# Sad and confused



## Aust91 (Mar 9, 2015)

I am so sad and confused right now. My husband yells at me and scolds me like I'm a child for the smallest things. I feel as if there is nothing I can do right. His yelling makes me shut down and I am beginning to grow resentment towards him. When I shut down, I get accused of having an attitude and for not doing anything to bring about reconciliation. Even my daughter asks me why is daddy always so mad. He yells at her too and says he is teaching her to respect him. She runs when she hears him coming. Her teacher has asked if everything is okay at home. I feel so embarrassed.

We are living abroad and I feel so alone. He got so mad at me once and dropped me and my daughter off at the airport in the middle of the night. I had to apologize and ask him to come get us, which he did. He apologized and said he would not it again. He has told me if I don't follow his rules I can leave, but he really wants me to stay. He says I am the only woman he has ever wanted. 
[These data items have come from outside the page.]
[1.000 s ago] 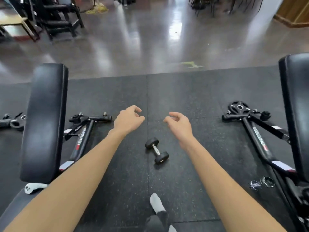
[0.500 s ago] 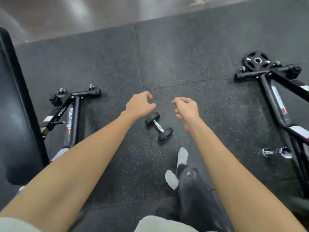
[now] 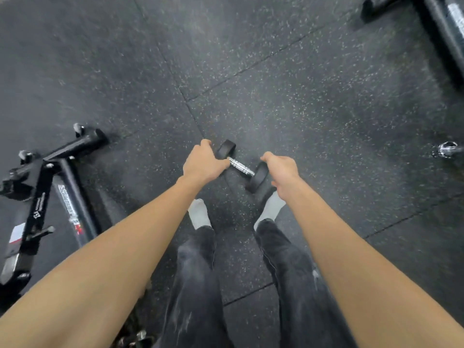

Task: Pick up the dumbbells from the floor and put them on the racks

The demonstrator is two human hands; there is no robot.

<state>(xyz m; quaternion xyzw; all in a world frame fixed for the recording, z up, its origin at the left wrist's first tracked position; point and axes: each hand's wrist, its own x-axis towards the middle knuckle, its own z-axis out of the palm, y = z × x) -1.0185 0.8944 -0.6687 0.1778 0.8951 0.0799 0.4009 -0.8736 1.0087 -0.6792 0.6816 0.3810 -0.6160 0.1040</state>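
Reaching down marks the pickup step: the dumbbell (image 3: 240, 166) lies on the rubber floor (image 3: 301, 96) just ahead of the feet. The left hand (image 3: 204, 163) curls over its far head, the right hand (image 3: 281, 169) over its near head; whether either grips it, I cannot tell. Next comes a firm hold, then a lift.

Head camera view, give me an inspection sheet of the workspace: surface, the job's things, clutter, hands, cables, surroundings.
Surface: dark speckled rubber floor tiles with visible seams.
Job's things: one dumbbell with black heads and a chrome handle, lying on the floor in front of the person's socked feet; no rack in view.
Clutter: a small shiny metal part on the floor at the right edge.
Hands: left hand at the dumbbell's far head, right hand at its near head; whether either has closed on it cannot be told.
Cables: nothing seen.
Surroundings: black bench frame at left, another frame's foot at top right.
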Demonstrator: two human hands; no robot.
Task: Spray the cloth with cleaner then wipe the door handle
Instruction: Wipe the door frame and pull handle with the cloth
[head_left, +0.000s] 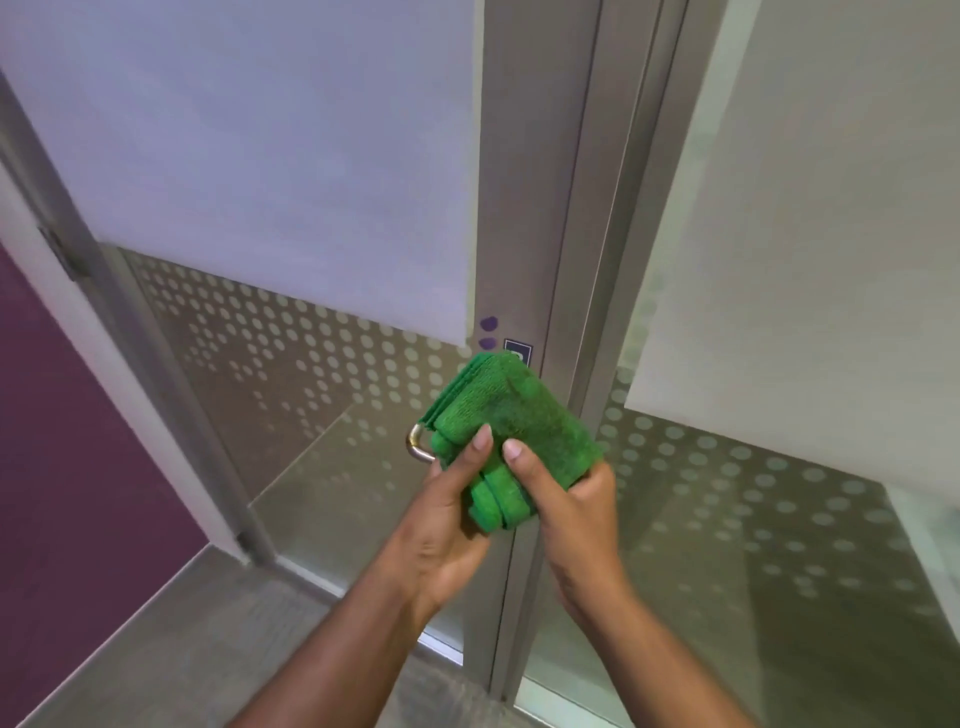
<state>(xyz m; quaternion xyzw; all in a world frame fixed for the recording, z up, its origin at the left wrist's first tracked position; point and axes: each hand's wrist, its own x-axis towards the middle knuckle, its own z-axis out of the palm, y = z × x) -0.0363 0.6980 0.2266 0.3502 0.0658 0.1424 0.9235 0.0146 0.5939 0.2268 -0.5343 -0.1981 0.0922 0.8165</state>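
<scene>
No readable text; small dark sign (519, 349) on door frame (524, 234), mostly hidden

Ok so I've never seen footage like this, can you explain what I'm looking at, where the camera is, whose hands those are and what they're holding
There is no machine here. The one picture comes from a wide-angle camera worn on a person's head, looking forward and down, so the two bare arms reaching in from the bottom are the wearer's own. Both the left hand and the right hand grip a folded green microfibre cloth. The cloth sits in front of a metal door handle, of which only a curved end shows at its left edge; whether they touch cannot be told. Behind is a grey-framed glass door with frosted panels and a dot pattern. No spray bottle is in view.
</scene>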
I was independent, confident and had a career before we married. Now I am feeling depressed, sad and walking on eggshells. When I tell him how I feel he says I need to work thru my issues and am making myself feel this way. He needs to control everything. I am at my wits end. We have only been married a couple of years and I feel like a failure. I want to go home, but I will be going back with nothing. I am scared, confused and hoping he will change. I have asked him to go to counseling, but he refuses.

Thanks for reading...


----------



## EleGirl (Dec 3, 2011)

Your husband is seriously emotionally abusive. What he is doing to you is destroying your emotional well being. If you stay you will become a shadow of yourself.
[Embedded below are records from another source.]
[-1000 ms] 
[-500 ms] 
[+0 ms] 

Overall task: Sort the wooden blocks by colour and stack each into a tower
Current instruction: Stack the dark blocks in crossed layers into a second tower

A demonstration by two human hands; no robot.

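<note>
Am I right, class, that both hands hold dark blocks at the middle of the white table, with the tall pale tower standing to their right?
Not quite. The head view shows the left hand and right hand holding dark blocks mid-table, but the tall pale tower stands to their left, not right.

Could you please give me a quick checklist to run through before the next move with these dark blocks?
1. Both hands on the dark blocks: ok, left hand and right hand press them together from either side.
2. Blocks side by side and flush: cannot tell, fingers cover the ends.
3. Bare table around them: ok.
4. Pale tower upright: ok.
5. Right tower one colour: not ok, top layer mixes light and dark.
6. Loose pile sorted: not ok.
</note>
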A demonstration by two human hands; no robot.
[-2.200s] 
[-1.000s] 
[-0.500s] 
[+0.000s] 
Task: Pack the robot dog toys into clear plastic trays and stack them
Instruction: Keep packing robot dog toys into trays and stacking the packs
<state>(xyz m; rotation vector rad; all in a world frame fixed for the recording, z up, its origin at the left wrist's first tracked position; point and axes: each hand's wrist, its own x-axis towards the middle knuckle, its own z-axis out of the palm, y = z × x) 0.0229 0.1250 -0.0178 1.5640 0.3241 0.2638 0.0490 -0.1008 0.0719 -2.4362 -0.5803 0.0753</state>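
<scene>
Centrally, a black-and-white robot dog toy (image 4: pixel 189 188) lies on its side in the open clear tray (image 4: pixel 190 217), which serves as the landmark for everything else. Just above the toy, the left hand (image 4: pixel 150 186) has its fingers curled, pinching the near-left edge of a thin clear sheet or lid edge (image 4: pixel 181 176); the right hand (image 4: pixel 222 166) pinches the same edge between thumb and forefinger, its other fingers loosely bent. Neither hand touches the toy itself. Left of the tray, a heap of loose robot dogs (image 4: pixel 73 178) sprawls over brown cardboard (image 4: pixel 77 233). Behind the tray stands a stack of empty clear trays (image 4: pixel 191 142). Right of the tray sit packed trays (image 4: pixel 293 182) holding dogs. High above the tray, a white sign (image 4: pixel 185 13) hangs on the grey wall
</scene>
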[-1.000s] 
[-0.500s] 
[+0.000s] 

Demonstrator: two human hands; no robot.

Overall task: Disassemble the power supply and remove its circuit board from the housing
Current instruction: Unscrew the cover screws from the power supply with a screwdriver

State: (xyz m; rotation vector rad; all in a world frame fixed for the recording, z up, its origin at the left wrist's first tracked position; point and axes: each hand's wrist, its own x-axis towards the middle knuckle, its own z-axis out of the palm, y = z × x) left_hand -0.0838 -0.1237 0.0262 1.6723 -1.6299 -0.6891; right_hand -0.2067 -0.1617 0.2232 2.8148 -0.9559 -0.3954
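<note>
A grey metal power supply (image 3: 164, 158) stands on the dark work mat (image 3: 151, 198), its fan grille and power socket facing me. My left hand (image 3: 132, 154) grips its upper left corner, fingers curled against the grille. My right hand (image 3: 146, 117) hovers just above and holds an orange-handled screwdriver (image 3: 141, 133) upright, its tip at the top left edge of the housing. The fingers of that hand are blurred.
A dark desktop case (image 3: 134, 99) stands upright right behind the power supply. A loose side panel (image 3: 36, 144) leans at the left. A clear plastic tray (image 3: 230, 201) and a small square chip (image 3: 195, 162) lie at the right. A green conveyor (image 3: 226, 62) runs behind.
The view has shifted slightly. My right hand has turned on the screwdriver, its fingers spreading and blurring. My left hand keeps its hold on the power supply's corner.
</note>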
Is he the father of your daughter? He is abusing her and you are allowing it. Let that sink in. You have a choice in this. You can choose to leave. She has no choice. You are the only one who can protect her.

You are not a failure. You just need to get yourself to a place where you are safe.

Do you have family or friends who you can stay with until you get a job? If you return to the USA (I presume) you can get welfare and other assistance until you find a job.

Do you have access to any money to get tickets to get out of there?

Do you have a way to the airport?

You need to start planning your exit.


----------



## EleGirl (Dec 3, 2011)

I forgot to ask. Has he ever hit you, pushed you, grabbed you in anger? Does he break thing and do things like punch walls when he is angry? Does he ever hit or touch your daughter in anger?


----------



## aine (Feb 15, 2014)

Aust91 said:


> I am so sad and confused right now. My husband yells at me and scolds me like I'm a child for the smallest things. I feel as if there is nothing I can do right. His yelling makes me shut down and I am beginning to grow resentment towards him. When I shut down, I get accused of having an attitude and for not doing anything to bring about reconciliation. Even my daughter asks me why is daddy always so mad. He yells at her too and says he is teaching her to respect him. She runs when she hears him coming. Her teacher has asked if everything is okay at home. I feel so embarrassed.
> 
> We are living abroad and I feel so alone. He got so mad at me once and dropped me and my daughter off at the airport in the middle of the night. I had to apologize and ask him to come get us, which he did. He apologized and said he would not it again. He has told me if I don't follow his rules I can leave, but he really wants me to stay. He says I am the only woman he has ever wanted.
> 
> ...


Sorry Aust91 to hear that you are going through this in a foreign land without your family. Do you have friends you can talk to or are you new to the place? Was he like this before you moved? Moving to a new job and country can put tremendous pressure on a marriage with the husband trying to make a good impression within a new culture and the wife grappling with a new environment, no family support and having to create a whole new net work of friends. He cannot use this as an excuse though. Dropping you at the airport is a mean thing to do and damaging to you and your little girl You have to join the nearest expatriate group of women, (usually find many are dealing with expat blues etc and are usually very open and friendly). You need to interact with others as sometimes the new expat wife expects all her needs to be met by the husband as she has no one else. Change that situation and see does it help. If not perhaps you should go home for a break and see whether that changes things. How long have you lived abroad?


----------